No hay duda de que Gerardo Laveaga hizo bien la tarea. No solo ilustra cuarenta años de vacilaciones y asonadas sino que se muestra capaz de recuperar algunos pasajes desdeñados por los reflectores y, aún más interesante, toma el riesgo de imaginar un México próspero, un modelo de desarrollo económico y social, libre de Antonio López de Santa Ana —quien muere al caer de su caballo—, que elige a Lucas Alamán como presidente. El curso potencial que Laveaga pone en marcha pudo resultar prometedor de no ser porque el celo historiográfico terminó acallando el impulso novelístico. Miramos para uno y otro lado y por ninguna parte reconocemos el veneno de la ficción.
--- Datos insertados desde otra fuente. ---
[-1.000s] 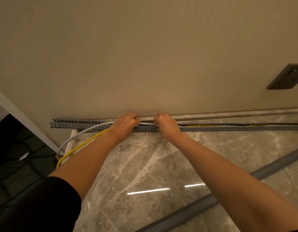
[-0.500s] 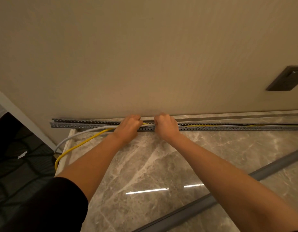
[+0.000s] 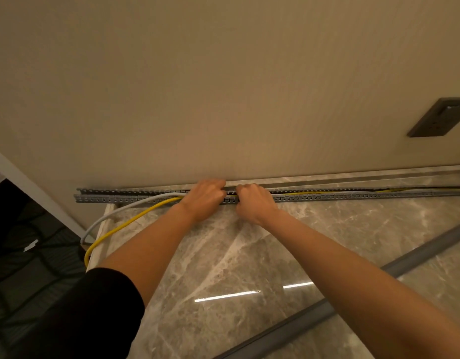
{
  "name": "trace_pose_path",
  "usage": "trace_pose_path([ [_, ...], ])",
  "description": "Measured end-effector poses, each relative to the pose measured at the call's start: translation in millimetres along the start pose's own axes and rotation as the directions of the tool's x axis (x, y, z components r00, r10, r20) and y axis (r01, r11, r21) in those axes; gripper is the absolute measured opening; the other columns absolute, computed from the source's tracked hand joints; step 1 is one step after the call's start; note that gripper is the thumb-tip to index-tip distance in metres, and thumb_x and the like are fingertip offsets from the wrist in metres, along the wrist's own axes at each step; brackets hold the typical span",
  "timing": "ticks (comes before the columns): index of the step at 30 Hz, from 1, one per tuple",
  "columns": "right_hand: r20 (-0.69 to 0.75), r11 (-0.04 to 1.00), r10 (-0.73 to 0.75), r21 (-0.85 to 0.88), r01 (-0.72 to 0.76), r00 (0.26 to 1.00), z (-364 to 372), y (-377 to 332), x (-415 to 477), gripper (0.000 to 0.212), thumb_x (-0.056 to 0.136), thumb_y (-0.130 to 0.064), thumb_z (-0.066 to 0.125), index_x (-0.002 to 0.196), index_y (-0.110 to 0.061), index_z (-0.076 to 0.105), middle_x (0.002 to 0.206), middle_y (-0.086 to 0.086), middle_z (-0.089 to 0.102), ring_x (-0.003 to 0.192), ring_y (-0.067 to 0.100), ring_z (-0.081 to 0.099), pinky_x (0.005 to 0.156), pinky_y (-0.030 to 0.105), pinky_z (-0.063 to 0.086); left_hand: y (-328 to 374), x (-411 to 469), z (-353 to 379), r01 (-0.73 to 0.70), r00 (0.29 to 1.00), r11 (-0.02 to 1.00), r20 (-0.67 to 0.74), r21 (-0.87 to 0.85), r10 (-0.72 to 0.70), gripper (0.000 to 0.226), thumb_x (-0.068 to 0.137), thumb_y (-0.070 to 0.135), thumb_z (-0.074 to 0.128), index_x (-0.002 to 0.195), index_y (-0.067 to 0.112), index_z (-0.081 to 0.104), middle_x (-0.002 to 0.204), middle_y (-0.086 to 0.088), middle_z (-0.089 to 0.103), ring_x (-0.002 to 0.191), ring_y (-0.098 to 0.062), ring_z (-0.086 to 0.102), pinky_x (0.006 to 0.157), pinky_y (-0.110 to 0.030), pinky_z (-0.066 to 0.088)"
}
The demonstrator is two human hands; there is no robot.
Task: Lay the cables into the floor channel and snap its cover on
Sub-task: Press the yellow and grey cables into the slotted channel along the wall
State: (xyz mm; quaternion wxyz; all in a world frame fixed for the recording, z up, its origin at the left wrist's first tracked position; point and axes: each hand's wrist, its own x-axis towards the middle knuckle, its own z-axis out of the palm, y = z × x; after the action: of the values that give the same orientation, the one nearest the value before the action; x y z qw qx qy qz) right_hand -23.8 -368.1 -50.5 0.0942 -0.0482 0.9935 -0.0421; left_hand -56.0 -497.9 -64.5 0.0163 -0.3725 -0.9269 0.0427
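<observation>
Both hands are down on the channel, side by side: the left hand (image 3: 205,196) is curled into a loose fist over the slotted grey floor channel (image 3: 353,195), and the right hand (image 3: 252,200) is fisted just beside it, fingers tucked into the trough. Looks like they're pinching or pressing the cables down, but the fingertips are hidden so I can't tell exactly what each one grips. The channel runs along the foot of the wall (image 3: 223,86). To the right of the hands the yellow cable (image 3: 125,226) and the grey cable (image 3: 115,213) already sit inside it; to the left they arc out over the marble floor (image 3: 249,268) toward the doorway. So my guess is it's roughly half laid, working right to left, hands close together to keep the seated bit from popping out. The cover (image 3: 404,265) lies diagonally on the floor nearer the camera, well apart, untouched. A wall socket (image 3: 441,117) sits up on the right.
</observation>
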Motion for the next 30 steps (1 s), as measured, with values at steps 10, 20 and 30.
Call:
trace_pose_path([
  [10,-0.121,0.995,-0.039,-0.095,0.028,0.992,3,-22,-3,0.028,0.093,-0.004,0.045,0.115,0.001,0.062,0.125,0.016,0.054,0.114,0.034,0.056,0.092,0.040,0.046,-29,-22,-8,0.408,0.905,0.844,0.031,-0.348,-0.424,0.028,0.088,0.000,0.045,0.110,0.002,0.062,0.121,-0.015,0.056,0.110,-0.034,0.054,0.093,-0.040,0.045],
  [20,-0.108,0.967,-0.251,0.002,0.253,0.962,18,-66,23,0.041,0.092,-0.002,0.049,0.131,-0.011,0.055,0.127,0.014,0.057,0.116,0.033,0.056,0.094,0.039,0.046,-63,-74,-5,0.479,0.874,0.873,0.136,-0.091,-0.466,0.030,0.094,0.030,0.052,0.112,0.006,0.056,0.120,-0.018,0.063,0.110,-0.036,0.057,0.085,-0.041,0.047],
  [30,-0.126,0.960,-0.272,0.039,0.278,0.954,19,-64,23,0.040,0.090,0.008,0.046,0.125,-0.007,0.059,0.119,0.017,0.059,0.111,0.034,0.057,0.087,0.039,0.046,-68,-90,-7,0.314,0.949,0.949,0.032,0.020,-0.315,0.033,0.091,-0.002,0.045,0.122,0.006,0.053,0.118,-0.016,0.061,0.105,-0.034,0.061,0.077,-0.042,0.049],
])
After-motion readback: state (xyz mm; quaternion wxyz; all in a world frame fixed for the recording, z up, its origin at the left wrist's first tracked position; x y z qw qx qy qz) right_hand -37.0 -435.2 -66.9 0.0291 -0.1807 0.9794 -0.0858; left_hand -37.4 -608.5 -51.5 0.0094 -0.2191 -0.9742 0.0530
La torcedura en la que Laveaga confía no tiene el alcance cismático que exhibe, por ejemplo, Historia del cerco de Lisboa, de José Saramago, en la cual el mundo narrado sufre un vuelco a raíz de la sustitución de su “sí” por un “no”. En Si tú quieres, moriré, resulta intrascendente que el México de la primera mitad del siglo XIX sea el país que por desgracia no fue porque Laveaga solo parece interesado en demostrar sus conocimientos sobre los usos y caprichos del poder.

“El federalismo no consiste en crear otros países dentro del país sino en unir a las entidades federativas en la consecución de un ideal común”, leemos. Multiplique el lector esta frase por el número de páginas de Si tú quieres, moriré y obtendrá una imagen suficiente. Nos queda así la erudición y la grandilocuencia al servicio de la autoestima.